Archive for Extry Extry

One for Wil(l)neau, or #willmcdonaldthebest

So this is how it ends. Will McDonald (now ExRoyalsReview on Twitter), longtime mainstay of Royals Review, has decided to call it a day after eight years of blogging about the Royals. During that time, Royals Review grew from just some guy’s blog to a team site on the fledgling SB Nation network to perhaps the most popular Royals blog around.

With the management formerly of Royals Authority taking the helm, things should be in good hands. Still, it is hard for many of us to imagine following the Royals without the incentive of knowing the referents for Will’s next brilliantly-written combination of anger and comedy. How will we get through the season without more Royals Bibliomancy or Mitch Maier’s Letters Home From Baseball Camp, or expressions of irritation over Royals prospect Wil Myers spelling his first name incorrectly.

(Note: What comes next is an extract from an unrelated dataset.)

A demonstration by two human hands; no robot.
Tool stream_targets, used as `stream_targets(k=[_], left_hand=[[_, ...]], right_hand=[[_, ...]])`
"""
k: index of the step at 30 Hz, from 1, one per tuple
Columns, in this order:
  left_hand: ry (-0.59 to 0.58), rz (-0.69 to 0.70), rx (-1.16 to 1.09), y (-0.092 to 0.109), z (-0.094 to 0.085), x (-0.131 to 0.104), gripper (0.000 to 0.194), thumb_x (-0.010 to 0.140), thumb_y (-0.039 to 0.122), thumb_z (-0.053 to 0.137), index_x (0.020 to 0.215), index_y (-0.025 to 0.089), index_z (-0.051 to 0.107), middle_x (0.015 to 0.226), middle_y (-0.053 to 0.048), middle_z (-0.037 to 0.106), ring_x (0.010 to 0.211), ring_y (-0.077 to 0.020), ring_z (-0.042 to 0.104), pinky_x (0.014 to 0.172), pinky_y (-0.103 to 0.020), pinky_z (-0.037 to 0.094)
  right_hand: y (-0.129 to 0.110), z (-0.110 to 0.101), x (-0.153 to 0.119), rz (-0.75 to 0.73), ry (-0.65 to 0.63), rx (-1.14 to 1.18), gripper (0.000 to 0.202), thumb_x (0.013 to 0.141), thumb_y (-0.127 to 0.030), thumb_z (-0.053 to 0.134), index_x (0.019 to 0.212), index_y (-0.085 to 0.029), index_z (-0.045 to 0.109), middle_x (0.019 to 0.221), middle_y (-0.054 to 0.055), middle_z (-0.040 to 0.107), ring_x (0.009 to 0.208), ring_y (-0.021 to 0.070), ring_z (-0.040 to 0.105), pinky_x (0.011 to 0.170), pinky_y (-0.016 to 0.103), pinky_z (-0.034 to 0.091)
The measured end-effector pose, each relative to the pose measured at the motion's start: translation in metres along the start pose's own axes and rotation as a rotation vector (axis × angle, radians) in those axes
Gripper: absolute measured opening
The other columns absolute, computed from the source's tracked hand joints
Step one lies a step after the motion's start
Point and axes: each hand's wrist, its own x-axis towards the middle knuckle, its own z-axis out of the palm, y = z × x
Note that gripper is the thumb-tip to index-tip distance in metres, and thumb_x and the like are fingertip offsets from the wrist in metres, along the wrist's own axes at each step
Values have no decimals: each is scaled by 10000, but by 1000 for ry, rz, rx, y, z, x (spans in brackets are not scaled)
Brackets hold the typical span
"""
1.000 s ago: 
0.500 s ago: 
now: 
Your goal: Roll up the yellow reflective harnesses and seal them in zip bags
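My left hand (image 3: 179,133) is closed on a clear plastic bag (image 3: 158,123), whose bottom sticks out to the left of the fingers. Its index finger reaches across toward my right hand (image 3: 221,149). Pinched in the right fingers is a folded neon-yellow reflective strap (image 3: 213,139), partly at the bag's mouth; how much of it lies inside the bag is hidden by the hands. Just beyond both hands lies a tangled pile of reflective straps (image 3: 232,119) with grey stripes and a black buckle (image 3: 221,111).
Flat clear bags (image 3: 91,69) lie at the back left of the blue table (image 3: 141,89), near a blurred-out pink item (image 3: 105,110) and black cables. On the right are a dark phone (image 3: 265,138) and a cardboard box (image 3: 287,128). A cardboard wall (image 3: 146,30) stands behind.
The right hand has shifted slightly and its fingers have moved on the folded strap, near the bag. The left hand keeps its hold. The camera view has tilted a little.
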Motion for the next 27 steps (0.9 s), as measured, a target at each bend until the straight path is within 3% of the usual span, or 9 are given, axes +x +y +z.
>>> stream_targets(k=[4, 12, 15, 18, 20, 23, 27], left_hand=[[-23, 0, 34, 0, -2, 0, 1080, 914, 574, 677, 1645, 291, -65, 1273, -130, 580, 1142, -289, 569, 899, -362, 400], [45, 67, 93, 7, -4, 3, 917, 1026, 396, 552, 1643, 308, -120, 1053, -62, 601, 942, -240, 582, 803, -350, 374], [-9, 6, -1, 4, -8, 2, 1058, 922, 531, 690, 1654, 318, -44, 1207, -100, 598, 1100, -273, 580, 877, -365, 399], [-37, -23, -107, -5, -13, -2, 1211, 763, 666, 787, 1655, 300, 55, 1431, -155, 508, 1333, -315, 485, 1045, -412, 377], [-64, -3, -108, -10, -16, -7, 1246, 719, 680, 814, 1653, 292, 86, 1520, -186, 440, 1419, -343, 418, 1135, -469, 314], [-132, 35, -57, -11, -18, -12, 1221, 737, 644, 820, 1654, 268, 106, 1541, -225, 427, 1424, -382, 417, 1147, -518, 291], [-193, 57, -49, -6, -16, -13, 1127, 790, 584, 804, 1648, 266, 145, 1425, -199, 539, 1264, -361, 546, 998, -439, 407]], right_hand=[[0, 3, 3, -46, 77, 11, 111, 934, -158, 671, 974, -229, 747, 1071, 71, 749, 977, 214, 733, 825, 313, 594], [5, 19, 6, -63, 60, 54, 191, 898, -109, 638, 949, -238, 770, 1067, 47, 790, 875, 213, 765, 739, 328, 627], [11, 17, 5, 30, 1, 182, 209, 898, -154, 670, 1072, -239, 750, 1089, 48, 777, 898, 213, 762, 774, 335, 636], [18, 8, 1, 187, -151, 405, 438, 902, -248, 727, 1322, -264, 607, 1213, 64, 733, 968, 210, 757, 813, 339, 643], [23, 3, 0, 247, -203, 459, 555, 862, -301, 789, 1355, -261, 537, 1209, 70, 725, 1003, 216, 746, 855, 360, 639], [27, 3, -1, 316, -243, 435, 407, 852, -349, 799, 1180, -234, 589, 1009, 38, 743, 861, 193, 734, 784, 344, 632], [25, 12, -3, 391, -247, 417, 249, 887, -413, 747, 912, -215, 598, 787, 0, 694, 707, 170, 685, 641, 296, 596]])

Will has been a huge inspiration. Don’t hold it against him, but, while I never “worked” at Royals Review, I probably would not be blogging today if it were not for reading Will’s stuff. Will’s posts garnered attention far beyond Royals fandom — I think the first “big break” his blog received was when Keith Law linked to it in one of his ESPN chats. I cannot summarize Will’s work, but that is the nature of all good art. So as a tribute to Will (or “Freneau,” a moniker he adopted in recent times in tribute to a poet from the era of the Revolutionary War) and as a public service, I will briefly go through just a few of McDonald’s best moments of the last few years.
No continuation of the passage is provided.